For a claim of waste to survive a motion to dismiss, a plaintiff must show "economic terms so one-sided as to create an inference that no person acting in a good faith pursuit of the corporation's interests could have approved the terms." Sample v. Morgan, 914 A.2d 647, 670 (Del. Ch. 2007). A "claim of waste will arise only in the rare, 'unconscionable cases where directors irrationally squander or give away corporate assets.'" In re Walt Disney Co. Deriv. Litig., 906 A.2d 27, 74 (Del. 2006) (quoting Brehm v. Eisner, 746 A.2d 244, 263 (Del. 2000)). This high pleading standard is crucial, as "[a]ny other rule would deter corporate boards from the optimal rational acceptance of risk .... Courts are ill-fitted to attempt to weigh the 'adequacy' of consideration under the waste standard or, ex post, to judge appropriate degrees of business risk." Lewis v. Vogelstein, 699 A.2d 327, 336 (Del. Ch. 1997).

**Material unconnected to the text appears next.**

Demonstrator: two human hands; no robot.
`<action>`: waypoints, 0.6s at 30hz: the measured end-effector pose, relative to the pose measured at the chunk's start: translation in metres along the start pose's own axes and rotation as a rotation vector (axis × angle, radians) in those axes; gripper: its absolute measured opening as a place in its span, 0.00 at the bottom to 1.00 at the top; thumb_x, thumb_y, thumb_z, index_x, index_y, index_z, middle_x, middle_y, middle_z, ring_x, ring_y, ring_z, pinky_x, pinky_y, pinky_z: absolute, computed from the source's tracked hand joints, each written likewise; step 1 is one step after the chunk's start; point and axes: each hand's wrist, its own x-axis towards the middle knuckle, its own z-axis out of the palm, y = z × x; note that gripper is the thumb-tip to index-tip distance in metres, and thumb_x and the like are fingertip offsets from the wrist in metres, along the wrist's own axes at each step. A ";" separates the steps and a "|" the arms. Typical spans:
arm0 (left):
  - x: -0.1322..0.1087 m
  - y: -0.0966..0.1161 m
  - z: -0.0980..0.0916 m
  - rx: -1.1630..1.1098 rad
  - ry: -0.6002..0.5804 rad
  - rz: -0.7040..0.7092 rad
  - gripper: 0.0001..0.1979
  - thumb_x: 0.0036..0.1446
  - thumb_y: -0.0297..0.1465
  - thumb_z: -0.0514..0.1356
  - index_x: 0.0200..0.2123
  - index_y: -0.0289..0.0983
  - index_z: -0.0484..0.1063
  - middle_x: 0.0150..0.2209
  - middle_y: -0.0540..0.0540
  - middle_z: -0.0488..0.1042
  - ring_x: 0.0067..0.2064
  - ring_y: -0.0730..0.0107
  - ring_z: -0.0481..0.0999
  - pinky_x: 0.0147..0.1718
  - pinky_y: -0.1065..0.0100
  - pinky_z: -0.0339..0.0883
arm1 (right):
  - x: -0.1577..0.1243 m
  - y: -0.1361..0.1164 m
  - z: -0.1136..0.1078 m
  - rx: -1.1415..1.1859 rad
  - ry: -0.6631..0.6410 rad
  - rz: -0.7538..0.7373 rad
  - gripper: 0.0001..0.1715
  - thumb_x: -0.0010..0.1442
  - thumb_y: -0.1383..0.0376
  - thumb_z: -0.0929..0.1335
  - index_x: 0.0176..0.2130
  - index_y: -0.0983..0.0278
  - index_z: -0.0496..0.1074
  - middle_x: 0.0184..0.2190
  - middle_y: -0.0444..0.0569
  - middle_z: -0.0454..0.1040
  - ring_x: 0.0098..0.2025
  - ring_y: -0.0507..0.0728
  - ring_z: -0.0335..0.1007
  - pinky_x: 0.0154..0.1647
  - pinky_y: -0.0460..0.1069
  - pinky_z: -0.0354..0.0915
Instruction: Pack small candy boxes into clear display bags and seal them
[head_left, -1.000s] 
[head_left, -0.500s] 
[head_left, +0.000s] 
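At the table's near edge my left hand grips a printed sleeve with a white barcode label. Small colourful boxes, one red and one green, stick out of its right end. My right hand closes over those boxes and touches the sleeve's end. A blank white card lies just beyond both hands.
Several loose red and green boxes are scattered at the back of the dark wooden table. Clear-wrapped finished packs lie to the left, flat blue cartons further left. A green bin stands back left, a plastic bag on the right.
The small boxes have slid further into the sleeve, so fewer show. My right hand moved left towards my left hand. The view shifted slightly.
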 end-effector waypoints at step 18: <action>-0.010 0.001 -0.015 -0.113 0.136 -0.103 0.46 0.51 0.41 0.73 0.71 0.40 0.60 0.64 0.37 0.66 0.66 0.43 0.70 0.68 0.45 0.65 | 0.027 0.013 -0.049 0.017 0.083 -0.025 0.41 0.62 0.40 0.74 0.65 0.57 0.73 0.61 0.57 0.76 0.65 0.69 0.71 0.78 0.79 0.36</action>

In November 2019 two DTV America Stations were sold to Lowcountry for nominal consideration paid to DTV America and "additional consideration" provided to Innovate. The Complaint alleges that this "additional consideration" was the extension of time to finalize a sale of Lowcountry assets to an HC2 Entity.Within a year of these sales, Lowcountry sold one of the licenses for $200,000 and sold the other, along with two additional licenses, for over $350,000.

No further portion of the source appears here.